La dilatation thermique de l'eau et la fonte des glaciers gonflera d'abord le niveau des océans de 2 mètres. Plus, si le Groenland et l'Antarctique se mettent à fondre.

Le CO2 absorbé par les océans pourrait passer de 385 à 550 parties par million. Une telle concentration « serait désastreuse et mènerait sûrement à une planète sans glace, avec un niveau des eaux d'environ 80 mètres. » avance James Hansen, directeur de l'Institut Goddard d'études spatiales, attaché à la NASA.

Déjà, la mer engloutit les côtes. « Il est trop tard pour nous » affirme Anote Tong, Président des Kiribati. Cet état du Pacifique a déjà développé un programme d'émigration graduelle vers l'Australie et la Nouvelle-Zélande.

La sécheresse nourrira les grands déserts et le Sahara pourrait un jour s'allonger jusqu'en Europe centrale. Les plus hautes latitudes deviendraient les terres d’accueil des populations délocalisées. Des villes compactes seront construites en hauteur. Il faudra donc être vigilant pour éviter l'éruption d'épidémies.

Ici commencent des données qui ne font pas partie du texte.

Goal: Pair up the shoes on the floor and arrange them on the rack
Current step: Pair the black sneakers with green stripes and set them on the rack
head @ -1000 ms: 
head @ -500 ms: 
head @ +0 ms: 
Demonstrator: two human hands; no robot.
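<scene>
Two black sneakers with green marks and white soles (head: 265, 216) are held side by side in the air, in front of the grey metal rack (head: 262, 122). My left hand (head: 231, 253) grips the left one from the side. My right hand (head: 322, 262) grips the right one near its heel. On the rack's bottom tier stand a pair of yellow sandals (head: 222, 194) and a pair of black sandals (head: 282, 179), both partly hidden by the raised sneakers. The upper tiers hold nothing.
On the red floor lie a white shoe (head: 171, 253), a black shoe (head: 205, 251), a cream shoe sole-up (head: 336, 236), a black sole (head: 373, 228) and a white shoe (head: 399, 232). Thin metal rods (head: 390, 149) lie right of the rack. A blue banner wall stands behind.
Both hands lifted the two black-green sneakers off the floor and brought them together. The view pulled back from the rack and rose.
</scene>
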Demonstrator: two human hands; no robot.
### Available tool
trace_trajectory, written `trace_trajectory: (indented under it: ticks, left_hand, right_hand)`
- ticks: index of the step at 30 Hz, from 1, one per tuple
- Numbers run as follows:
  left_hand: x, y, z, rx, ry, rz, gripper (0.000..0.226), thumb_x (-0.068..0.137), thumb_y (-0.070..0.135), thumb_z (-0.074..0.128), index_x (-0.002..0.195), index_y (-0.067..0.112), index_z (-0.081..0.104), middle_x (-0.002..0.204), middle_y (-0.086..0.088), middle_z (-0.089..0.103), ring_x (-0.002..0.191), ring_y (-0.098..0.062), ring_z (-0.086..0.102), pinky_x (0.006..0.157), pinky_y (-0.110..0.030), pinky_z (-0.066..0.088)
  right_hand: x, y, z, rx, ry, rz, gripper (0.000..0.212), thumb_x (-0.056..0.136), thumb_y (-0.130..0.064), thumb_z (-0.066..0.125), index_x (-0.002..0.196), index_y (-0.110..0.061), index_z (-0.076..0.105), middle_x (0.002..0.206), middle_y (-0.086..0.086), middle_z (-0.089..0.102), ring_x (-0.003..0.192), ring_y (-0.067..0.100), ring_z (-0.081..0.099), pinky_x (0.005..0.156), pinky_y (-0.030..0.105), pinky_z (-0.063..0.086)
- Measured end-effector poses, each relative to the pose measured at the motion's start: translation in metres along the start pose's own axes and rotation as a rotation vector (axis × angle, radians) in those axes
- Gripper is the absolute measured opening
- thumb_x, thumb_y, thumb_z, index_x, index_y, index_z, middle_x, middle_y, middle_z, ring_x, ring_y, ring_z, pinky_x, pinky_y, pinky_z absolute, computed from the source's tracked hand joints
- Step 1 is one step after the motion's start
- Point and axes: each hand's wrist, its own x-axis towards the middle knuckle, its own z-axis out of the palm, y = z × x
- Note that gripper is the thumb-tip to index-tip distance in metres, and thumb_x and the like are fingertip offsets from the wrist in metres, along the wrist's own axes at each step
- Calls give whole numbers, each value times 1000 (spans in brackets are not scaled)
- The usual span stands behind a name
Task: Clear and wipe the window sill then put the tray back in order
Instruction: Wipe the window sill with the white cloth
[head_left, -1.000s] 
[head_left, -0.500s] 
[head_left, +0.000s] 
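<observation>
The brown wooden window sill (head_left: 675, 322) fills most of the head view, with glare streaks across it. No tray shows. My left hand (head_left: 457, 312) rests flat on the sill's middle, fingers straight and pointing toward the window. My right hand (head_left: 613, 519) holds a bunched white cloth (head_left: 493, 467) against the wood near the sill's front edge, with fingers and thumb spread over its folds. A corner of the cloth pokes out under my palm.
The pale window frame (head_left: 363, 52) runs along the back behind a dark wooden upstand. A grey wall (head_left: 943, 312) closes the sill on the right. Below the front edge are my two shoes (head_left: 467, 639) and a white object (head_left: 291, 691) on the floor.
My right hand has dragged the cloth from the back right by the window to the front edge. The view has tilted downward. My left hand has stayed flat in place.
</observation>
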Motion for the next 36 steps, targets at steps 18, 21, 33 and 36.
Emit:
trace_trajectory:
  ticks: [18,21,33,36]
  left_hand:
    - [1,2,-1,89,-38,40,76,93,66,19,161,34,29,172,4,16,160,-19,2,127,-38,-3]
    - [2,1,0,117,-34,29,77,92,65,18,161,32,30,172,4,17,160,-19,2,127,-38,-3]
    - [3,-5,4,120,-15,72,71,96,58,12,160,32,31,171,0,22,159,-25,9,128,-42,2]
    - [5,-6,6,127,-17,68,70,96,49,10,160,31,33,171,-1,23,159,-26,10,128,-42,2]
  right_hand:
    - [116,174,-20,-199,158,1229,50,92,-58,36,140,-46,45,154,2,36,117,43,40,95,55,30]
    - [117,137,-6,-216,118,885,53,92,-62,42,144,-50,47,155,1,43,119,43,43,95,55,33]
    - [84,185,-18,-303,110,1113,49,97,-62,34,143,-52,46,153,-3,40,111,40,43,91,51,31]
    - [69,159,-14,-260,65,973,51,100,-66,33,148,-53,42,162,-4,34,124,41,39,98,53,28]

Mais comment alimenter ces villes du futur ? David Wheeler et Kevin Ummel du Center for Global Development à Washington proposent un long ruban de panneaux solaires dans les déserts de Jordanie, de Libye et du Maroc qui pourrait soutenir de 50 à 70 % des besoins mondiaux en électricité. Le pétrole laissera sa place au nucléaire, à l'hydroélectricité, à la géothermie et à l'éolien.

À table!

Nos arrières-petits-enfants seront surtout végétariens. Les océans chauds et acides auront exterminé tout le plancton et le poisson qui s'en nourrit. Les poules pourront encore courir en bordure des champs et les chèvres cabrioler dans les milieux arides, mais il n'y aura plus assez de terres pour élever le bétail dans les pâturages. On priorisera les cultures moins assoiffées -adieu riz, bonjour pomme de terre!- et l'installation de plateformes flottantes pour assurer la demande.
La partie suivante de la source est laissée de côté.